[[ DATA TO PROCESS open ]]

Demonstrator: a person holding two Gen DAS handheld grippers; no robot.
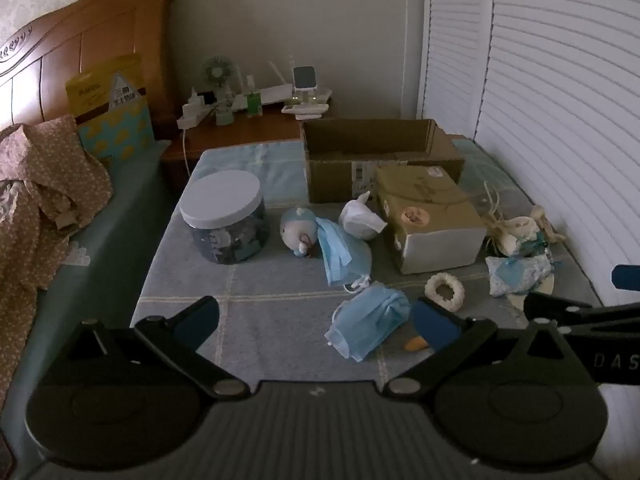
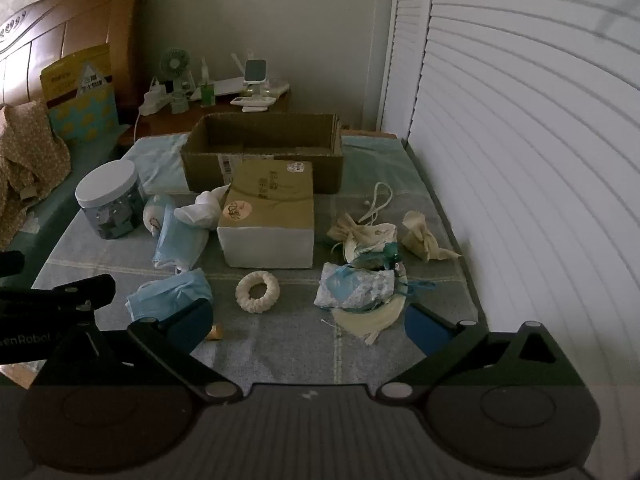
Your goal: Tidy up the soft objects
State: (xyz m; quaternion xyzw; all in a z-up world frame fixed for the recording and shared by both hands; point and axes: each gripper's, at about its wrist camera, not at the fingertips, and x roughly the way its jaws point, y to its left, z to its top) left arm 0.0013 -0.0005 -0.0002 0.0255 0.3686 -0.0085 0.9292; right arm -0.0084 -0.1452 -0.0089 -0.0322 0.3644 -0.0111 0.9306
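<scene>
Above the cloth-covered table (image 2: 280, 344), left tongs (image 1: 316, 320) and right tongs (image 2: 308, 322) both spread wide, empty.

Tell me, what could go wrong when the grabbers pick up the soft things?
The nearest blue face mask has loose ear loops that could snag. The small plush toy lies under another mask, so both might lift together. The open cardboard box sits behind a closed box, which a reach might bump.

Jar (image 1: 226, 218) left of closed box (image 1: 430, 220)
</scene>
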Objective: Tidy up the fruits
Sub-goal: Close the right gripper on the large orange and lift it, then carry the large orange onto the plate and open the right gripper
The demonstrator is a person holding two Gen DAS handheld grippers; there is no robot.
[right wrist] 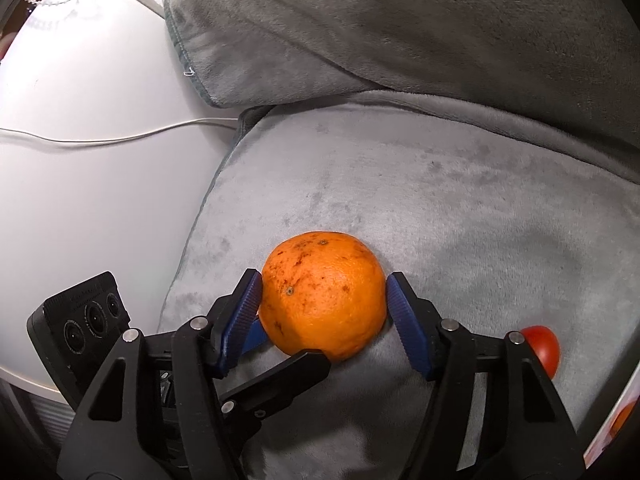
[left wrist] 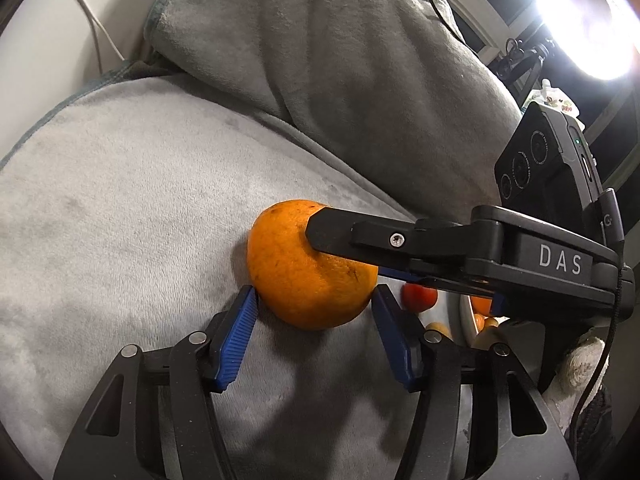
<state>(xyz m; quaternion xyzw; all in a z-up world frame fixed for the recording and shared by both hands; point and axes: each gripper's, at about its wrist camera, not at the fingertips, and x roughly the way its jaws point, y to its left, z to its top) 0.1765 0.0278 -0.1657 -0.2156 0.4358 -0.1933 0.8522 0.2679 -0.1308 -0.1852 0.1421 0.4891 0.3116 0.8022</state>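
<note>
Both the left tongs and right tongs pinched one orange at lower centre on the grey cushion; opposing pulls risked squeezing it loose and rolling.

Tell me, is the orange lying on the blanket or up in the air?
Lying on it. The orange sits against the grey blanket with no gap showing beneath it, in both wrist views.

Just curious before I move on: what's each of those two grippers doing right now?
Left gripper: closed on the orange.
Right gripper: pads against the same orange, apparently closed on it.
</note>
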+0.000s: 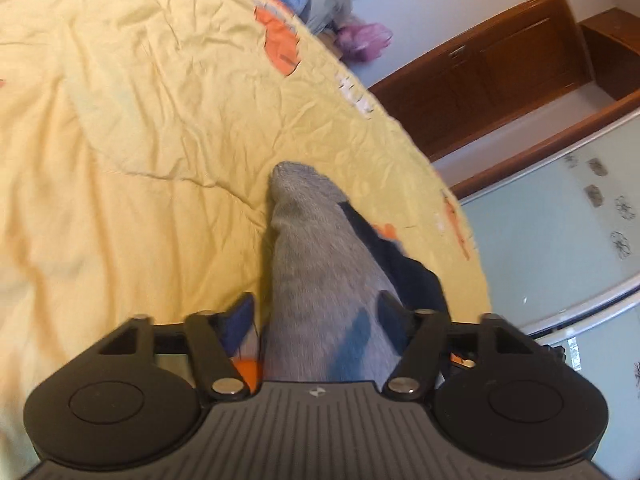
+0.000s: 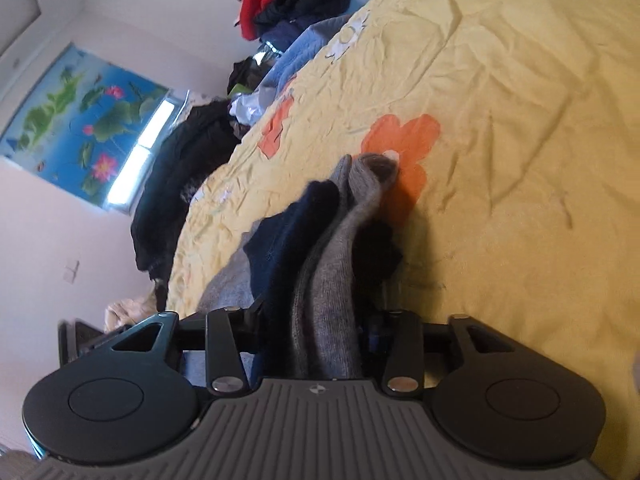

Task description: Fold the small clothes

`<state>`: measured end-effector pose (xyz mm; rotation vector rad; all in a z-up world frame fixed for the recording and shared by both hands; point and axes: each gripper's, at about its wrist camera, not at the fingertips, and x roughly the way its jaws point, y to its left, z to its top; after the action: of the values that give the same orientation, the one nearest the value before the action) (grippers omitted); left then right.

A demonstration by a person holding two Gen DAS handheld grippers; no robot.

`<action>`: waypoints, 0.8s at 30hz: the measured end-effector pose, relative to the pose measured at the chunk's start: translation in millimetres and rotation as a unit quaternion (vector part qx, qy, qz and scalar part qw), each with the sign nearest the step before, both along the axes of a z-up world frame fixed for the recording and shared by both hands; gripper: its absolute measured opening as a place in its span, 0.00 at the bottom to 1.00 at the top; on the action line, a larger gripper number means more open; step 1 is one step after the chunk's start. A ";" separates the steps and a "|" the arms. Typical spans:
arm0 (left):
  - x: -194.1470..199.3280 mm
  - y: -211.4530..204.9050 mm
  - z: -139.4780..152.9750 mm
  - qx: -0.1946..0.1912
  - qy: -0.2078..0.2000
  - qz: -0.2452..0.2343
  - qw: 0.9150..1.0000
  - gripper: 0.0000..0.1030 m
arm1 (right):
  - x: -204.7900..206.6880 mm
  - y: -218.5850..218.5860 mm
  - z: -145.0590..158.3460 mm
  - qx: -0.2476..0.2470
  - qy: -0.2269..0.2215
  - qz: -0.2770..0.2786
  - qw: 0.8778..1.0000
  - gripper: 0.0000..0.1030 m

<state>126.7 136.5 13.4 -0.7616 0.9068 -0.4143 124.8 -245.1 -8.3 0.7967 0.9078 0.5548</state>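
Note:
A grey sock [image 1: 320, 264] with a dark navy part [image 1: 400, 252] hangs from my left gripper [image 1: 320, 320], which is shut on it above the yellow bedspread [image 1: 140, 140]. The fingertips are hidden by the cloth. In the right wrist view my right gripper [image 2: 316, 312] is shut on the grey sock [image 2: 340, 248] too, bunched with the navy part [image 2: 296, 228]. The sock's far end [image 2: 376, 164] reaches an orange flower print on the bedspread [image 2: 520, 120].
A pile of dark, red and blue clothes [image 2: 288, 0] lies at the bed's far edge, with a black garment [image 2: 180, 184] along the side. A wooden cabinet [image 1: 500, 64] and a glass panel [image 1: 560, 232] stand beyond the bed edge.

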 end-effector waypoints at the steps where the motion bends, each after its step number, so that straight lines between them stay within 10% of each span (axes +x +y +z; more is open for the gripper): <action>1: -14.5 3.6 -0.1 -0.006 -0.006 0.005 1.000 0.82 | -9.9 -4.3 5.9 -0.009 -0.011 0.003 1.000 0.70; 10: -76.8 -33.2 -25.5 -0.049 0.009 -0.064 0.997 0.75 | -88.8 -10.2 12.7 -0.053 -0.007 0.080 0.995 0.70; 11: -76.9 -35.4 -25.0 -0.040 0.012 -0.066 0.997 0.44 | -93.5 -6.7 11.1 -0.045 -0.002 0.091 0.995 0.67; 13: -69.4 -36.6 -24.8 -0.016 0.031 -0.068 0.997 0.16 | -99.2 5.1 8.1 -0.065 0.009 0.105 0.992 0.26; 22: -77.5 -29.9 -12.4 0.086 0.018 -0.078 0.993 0.18 | -103.8 18.0 3.8 -0.059 0.003 0.125 0.990 0.20; 24: -87.8 -30.1 0.1 0.100 0.006 -0.084 0.991 0.21 | -102.8 7.2 5.5 -0.040 0.014 0.113 0.993 0.31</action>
<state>38.9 106.4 13.5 -0.5067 1.0105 -0.4594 22.0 -237.9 -2.8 0.6348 1.0463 0.7019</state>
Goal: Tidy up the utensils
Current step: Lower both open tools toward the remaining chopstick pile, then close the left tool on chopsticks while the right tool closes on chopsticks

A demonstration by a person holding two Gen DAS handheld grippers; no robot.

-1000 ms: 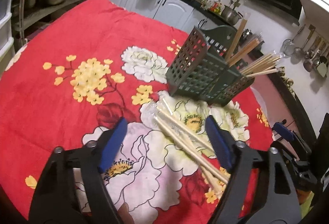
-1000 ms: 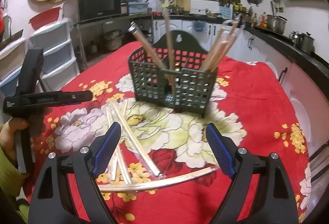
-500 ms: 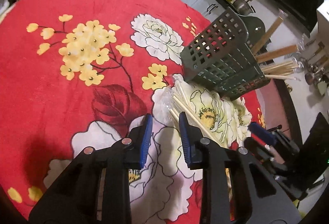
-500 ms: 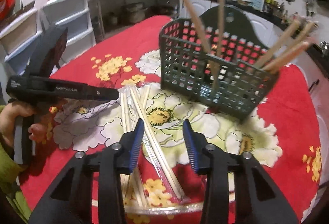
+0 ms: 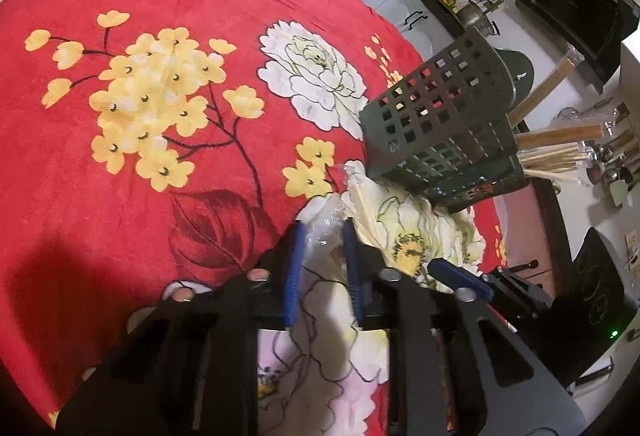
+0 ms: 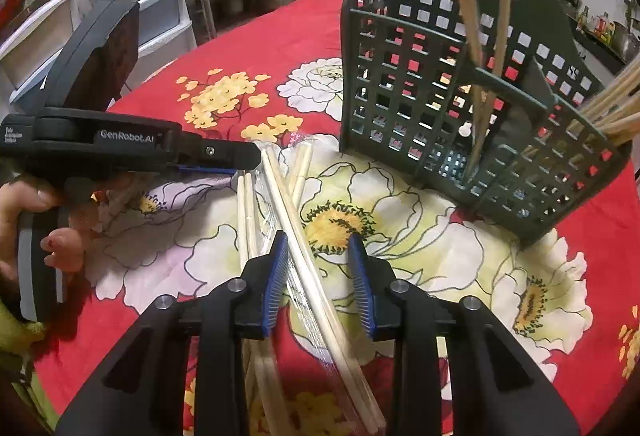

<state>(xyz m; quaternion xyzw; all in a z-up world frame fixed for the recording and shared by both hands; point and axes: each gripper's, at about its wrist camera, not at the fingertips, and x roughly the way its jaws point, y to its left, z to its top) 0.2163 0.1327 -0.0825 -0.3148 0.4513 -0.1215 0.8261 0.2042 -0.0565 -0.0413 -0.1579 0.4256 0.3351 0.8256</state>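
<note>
R wrist view | right tool part-open, straddling plastic-wrapped wooden chopstick pair flat on red floral-cloth surface | left tool narrow gap around crinkled wrap end, grip unclear | dark green perforated plastic utensil basket just beyond, sticks inside

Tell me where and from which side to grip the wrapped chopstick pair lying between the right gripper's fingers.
Grip the wrapped chopstick pair mid-length, coming straight down from above with the right gripper, one finger on each long side. It lies flat on the cloth, thin and slanted, so squeezing across its width probably holds best.
</note>
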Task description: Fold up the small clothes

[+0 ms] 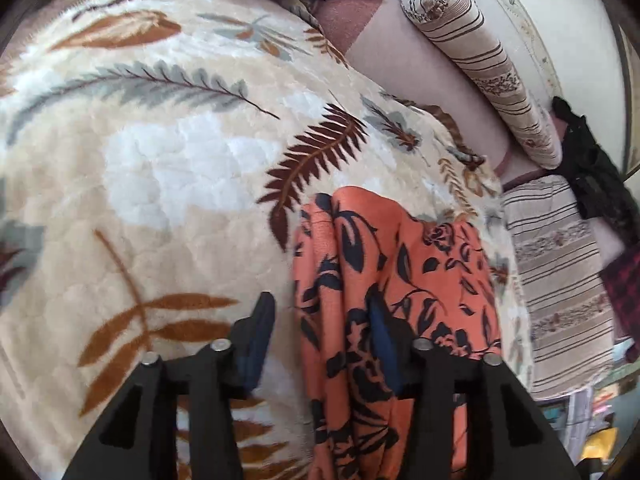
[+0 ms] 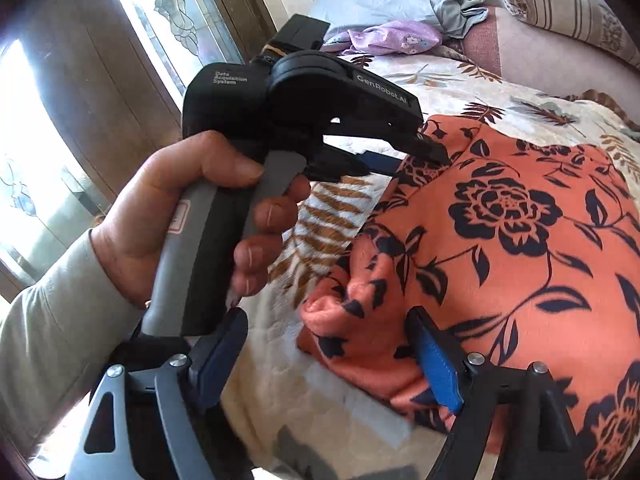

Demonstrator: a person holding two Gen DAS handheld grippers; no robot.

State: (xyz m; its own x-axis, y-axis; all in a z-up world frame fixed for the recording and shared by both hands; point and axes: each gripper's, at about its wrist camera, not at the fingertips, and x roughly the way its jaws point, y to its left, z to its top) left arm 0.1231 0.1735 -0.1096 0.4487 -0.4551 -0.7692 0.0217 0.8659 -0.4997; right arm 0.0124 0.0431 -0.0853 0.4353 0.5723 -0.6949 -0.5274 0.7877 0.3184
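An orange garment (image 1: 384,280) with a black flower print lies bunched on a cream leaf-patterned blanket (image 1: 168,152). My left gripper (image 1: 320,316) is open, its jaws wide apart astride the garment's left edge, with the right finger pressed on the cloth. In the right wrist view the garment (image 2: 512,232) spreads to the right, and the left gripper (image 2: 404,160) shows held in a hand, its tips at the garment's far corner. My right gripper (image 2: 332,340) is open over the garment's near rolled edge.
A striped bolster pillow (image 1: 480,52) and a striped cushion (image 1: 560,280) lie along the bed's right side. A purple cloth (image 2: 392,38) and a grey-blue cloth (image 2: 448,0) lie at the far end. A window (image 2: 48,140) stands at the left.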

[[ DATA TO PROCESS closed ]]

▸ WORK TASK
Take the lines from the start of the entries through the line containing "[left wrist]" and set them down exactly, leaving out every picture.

▸ ANSWER
Demonstrator: a person holding two Gen DAS handheld grippers; no robot.
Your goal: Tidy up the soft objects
State: (xyz m; quaternion xyzw; all in a z-up world frame fixed for the recording and shared by both hands; point and axes: each gripper's, at about its wrist camera, not at the fingertips, and x roughly the way its jaws point, y to its left, z to its top) left arm 0.0013 -0.0005 -0.0002 0.0255 0.3686 -0.0085 0.9292; right arm -0.0084 -0.1452 -0.0089 -0.0322 0.3644 -0.0111 0.9306
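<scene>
Above the cloth-covered table (image 2: 280, 344), left tongs (image 1: 316, 320) and right tongs (image 2: 308, 322) both spread wide, empty.

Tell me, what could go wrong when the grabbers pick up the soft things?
The nearest blue face mask has loose ear loops that could snag. The small plush toy lies under another mask, so both might lift together. The open cardboard box sits behind a closed box, which a reach might bump.

Jar (image 1: 226, 218) left of closed box (image 1: 430, 220)
</scene>
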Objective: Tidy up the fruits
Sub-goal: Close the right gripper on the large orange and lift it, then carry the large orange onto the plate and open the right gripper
The demonstrator is a person holding two Gen DAS handheld grippers; there is no robot.
[right wrist] 
[left wrist] 

This completes the response.